As government’s expert in the management, preservation and use of information, our single biggest strategic challenge is digital. Digital technology has changed forever the way that government works and how it creates, keeps and understands its records. The transition to the new 20-year rule means that over the next few years we’ll see an ever-increasing volume of digital records transferred to The National Archives and opened to the public. But this won’t just “happen”.
At The National Archives we have been thinking about this for a long time. We’ve created the technical infrastructure necessary to ingest, preserve and present this new generation of “born-digital” records. In 2015 the first set of these records went live – available to search, browse and view through Discovery, our online catalogue. And we haven’t simply built new tools. Through collaboration, assessment, support and targeted training we’re equipping government to meet the challenges of digital. We’re also supporting cutting-edge research in this area.

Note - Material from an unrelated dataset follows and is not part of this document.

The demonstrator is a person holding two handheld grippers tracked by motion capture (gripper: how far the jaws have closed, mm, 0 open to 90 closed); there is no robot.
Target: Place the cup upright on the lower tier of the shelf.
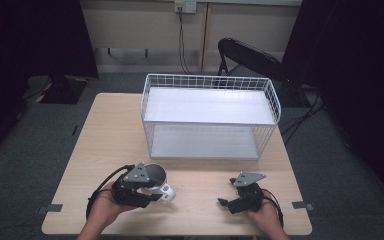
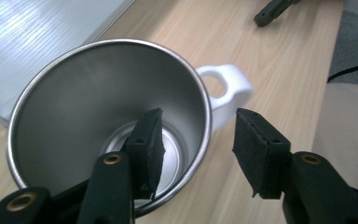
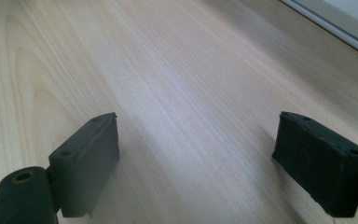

These are exciting times. The shift from paper to digital is a bit like the change in popular music wrought by the release of Sgt Pepper nearly 50 years ago. Nothing will ever be the same again!
What are your top priorities for 2016?
We’ve just launched Archives Inspire, our plan for the next four years. Digital runs right through it, but it also talks in a very direct and refreshing way about our work with each of our major audiences: government, the public, the wider archives sector and the academic and research community. We want to change the way people think about archives – what they are, what they offer and their potential to change lives.
What film do you hope to watch over the festive period – and what’s the best game to play with the family on Christmas Day?
With three sons under the age of five, my longer-term dream is to sit down with them to watch, back-to-back, the three original Star Wars films. But this year I may have to be content with building the Lego version with them.